Pria berusia 45 tahun itu menjadi guru sekolah dasar di Distrik Hongsibu setelah lulus kuliah pada 2005, dan sudah mengajar di beberapa sekolah dasar di daerah pedesaan. Pada 2012, Hu dipindahkan ke sekolah menengah pertama yang baru didirikan melalui ujian seleksi.
Foto yang diabadikan pada 4 September 2024 ini menunjukkan peralatan eksperimen yang dibuat sendiri oleh Hu Yongxiang, dengan material yang sudah tidak terpakai, di Kota Wuzhong, Daerah Otonom Etnis Hui Ningxia, China barat laut. (Xinhua/Ai Fumei)
Dari sekolah dasar hingga sekolah menengah pertama, Hu selalu bersemangat untuk mengajar. Namun, kenyataan berkata lain. Beberapa siswa tertidur lelap di meja mereka meskipun Hu berpikir dirinya sudah mengajar dengan baik.
“Saya sangat frustrasi karena wakil kepala sekolah kami saat itu mengatakan kepada saya bahwa jika siswa tidur di kelas, itu bukan kesalahan siswa, tetapi kesalahan guru,” kenang Hu.
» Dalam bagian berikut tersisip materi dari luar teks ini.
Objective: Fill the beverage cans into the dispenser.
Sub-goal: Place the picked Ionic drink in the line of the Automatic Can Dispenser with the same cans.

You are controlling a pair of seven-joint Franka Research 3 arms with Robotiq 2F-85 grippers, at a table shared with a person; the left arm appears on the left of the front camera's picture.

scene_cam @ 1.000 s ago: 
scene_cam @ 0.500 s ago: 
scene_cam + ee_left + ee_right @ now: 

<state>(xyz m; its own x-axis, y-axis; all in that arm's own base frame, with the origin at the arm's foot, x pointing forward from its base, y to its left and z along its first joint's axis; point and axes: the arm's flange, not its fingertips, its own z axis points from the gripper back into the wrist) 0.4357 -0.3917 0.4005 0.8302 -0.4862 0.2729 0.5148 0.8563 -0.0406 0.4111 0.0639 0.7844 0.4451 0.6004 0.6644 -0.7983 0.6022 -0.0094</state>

Setelah itu, Hu mulai merenung dan mencoba menjadikan kelasnya lebih menyenangkan. Hu menghadirkan eksperimen-eksperimen yang ada di buku pelajaran ke kelasnya, serta mempelajari eksperimen fisika dengan menonton televisi dan melalui ponsel pintar. Selain itu, karena kurangnya peralatan, Hu menggunakan uangnya sendiri untuk membeli peralatan baru dan bahkan membawa pulang botol, kaleng, kabel, dan barang-barang bekas lainnya yang mungkin diperlukan di kelas.
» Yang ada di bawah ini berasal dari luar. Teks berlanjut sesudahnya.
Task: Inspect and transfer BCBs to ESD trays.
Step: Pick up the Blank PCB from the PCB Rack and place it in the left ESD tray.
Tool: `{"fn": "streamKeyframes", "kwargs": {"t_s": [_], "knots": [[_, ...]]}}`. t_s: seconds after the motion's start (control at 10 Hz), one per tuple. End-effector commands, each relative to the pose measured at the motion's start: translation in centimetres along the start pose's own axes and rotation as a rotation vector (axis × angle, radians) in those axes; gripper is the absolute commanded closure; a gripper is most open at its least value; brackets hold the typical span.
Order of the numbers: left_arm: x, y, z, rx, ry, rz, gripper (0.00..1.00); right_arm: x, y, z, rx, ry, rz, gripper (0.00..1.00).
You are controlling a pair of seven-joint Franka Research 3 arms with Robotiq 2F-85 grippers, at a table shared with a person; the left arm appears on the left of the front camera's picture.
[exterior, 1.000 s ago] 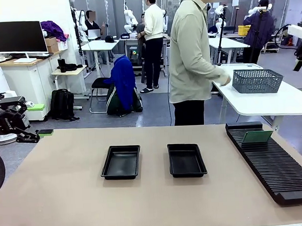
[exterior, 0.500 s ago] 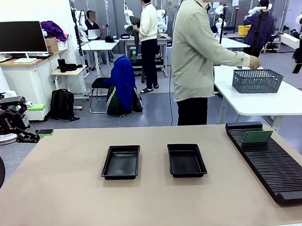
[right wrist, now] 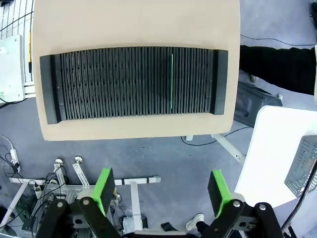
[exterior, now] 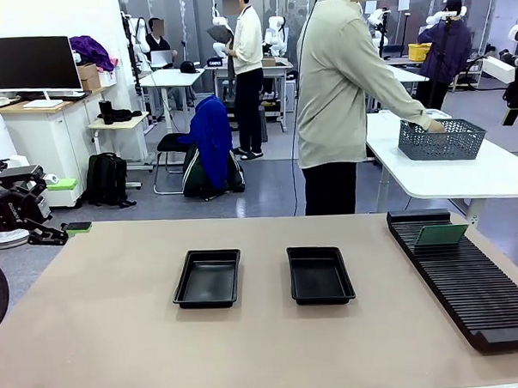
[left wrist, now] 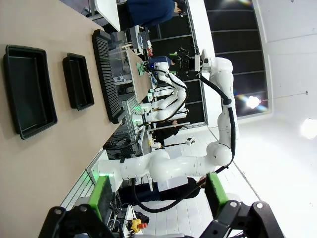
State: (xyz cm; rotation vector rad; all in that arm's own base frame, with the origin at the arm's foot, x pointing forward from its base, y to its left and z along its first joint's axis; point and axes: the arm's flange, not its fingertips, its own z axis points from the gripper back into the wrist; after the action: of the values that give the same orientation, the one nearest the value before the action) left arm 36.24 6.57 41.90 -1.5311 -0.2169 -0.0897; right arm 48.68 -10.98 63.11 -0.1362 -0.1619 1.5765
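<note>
Trays first: two black ESD trays (exterior: 208, 279) are set side by side at the middle of the table (exterior: 102, 338), both empty, shallow moulded plastic with sloping rims and a dull sheen. One BCB (exterior: 440, 234), thin, flat and green, is stood on edge in a slot near the far end of the long ribbed rack (exterior: 469, 288) at the table's right side, well apart from the trays. From above, the board is reduced to a fine green line running along its slot, across the rack's width, ahead of the right gripper (right wrist: 161, 186), whose green pads are spread wide with nothing between them. That gripper is judged the nearer one, and its pads look roughly lined up to close on the board's two faces. The left gripper (left wrist: 157, 191) is likewise spread and empty, held off to the side. Beyond the table, a person's hand (exterior: 434, 126) is placed in a grey mesh basket (exterior: 442, 143).
</note>
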Motion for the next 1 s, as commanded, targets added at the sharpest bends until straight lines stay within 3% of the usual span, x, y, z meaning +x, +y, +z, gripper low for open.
{"fn": "streamKeyframes", "kwargs": {"t_s": [0.0, 0.4, 0.9], "knots": [[-0.1, 0.0, 0.1, 0.006, -0.005, -0.002, 0.0, 0.0, 0.0, 0.0, 0.0, 0.0, 0.0, 0.0], [-0.1, 0.0, 0.1, 0.006, -0.005, -0.002, 0.0, 0.3, 0.0, -3.3, -0.077, 0.01, 0.005, 0.0], [-0.1, 0.0, 0.1, 0.006, -0.005, -0.002, 0.0, 1.3, -0.5, -9.2, -0.084, -0.006, 0.005, 0.0]]}}
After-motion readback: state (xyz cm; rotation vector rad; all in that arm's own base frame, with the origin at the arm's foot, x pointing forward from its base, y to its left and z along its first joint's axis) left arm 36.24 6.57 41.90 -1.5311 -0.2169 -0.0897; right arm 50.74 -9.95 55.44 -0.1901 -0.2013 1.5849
Untuk mencapai hasil terbaik, Hu selalu melakukan eksperimen berulang kali dan mengambil pelajaran dari eksperimen tersebut. Sebagai contoh, untuk menjelaskan gaya dan tekanan, Hu membuat ulang instrumen pengajarannya beberapa kali dan akhirnya menciptakan pegboardsederhana yang terbuat dari semen dan kayu. Untuk mendemonstrasikan konversi antara energi kinetik dan energi potensial, Hu awalnya menggunakan plastik untuk membuat model roller coaster, tetapi hasilnya tidak sesuai dengan harapannya. Akhirnya, Hu beralih menggunakan tabung baja antikarat dan berhasil mencapai targetnya.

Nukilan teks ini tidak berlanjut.